* _Task goal_: Copy the lines exactly as they appear, starting with the first line of the records and ending with the line that contains "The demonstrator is".

* _Available records_:
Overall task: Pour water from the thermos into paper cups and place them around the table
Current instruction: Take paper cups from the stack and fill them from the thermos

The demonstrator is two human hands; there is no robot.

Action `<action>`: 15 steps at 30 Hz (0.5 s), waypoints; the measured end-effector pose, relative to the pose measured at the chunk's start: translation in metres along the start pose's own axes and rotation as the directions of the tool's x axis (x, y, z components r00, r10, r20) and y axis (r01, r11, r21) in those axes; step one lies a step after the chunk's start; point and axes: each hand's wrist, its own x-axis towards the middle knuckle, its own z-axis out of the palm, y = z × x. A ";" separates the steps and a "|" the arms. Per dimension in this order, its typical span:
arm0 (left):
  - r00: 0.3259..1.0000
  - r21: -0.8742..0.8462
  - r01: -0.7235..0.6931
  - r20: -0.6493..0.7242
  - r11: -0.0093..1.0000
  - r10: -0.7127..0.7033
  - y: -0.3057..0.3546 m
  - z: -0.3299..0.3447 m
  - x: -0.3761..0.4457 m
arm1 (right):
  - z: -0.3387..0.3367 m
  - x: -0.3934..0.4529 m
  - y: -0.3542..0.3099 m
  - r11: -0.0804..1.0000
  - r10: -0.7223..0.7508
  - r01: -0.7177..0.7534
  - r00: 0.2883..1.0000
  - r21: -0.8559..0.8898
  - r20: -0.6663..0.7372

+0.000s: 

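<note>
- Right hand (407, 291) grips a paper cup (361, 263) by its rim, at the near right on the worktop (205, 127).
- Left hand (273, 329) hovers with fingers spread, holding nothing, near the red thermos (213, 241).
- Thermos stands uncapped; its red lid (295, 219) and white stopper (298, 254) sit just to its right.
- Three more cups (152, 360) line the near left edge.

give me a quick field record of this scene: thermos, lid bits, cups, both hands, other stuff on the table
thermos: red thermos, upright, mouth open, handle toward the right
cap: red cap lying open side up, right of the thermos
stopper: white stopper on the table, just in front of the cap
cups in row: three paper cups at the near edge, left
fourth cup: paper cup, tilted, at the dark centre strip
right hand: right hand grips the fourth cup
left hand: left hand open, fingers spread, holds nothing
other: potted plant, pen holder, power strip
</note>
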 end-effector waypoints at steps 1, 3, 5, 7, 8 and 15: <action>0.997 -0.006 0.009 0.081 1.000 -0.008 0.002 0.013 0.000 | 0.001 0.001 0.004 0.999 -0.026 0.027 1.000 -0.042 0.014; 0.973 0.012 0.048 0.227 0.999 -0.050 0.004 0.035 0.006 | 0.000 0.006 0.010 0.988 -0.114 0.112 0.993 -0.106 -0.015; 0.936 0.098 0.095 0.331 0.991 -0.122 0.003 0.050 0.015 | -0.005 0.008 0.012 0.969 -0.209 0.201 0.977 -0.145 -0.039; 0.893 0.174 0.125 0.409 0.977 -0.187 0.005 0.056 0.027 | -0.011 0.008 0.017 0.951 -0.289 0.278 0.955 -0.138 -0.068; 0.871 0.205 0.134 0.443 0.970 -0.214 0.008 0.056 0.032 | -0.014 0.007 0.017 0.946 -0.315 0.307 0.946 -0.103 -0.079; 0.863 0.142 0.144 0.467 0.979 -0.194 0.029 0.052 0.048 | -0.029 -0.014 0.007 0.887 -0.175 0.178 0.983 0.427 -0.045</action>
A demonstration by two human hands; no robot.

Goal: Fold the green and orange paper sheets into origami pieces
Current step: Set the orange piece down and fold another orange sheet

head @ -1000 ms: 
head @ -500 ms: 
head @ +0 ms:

* _Answer to the exercise_:
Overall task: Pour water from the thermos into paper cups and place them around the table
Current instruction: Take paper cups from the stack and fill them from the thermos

The demonstrator is two human hands; there is no robot.

Nothing more remains in this exercise.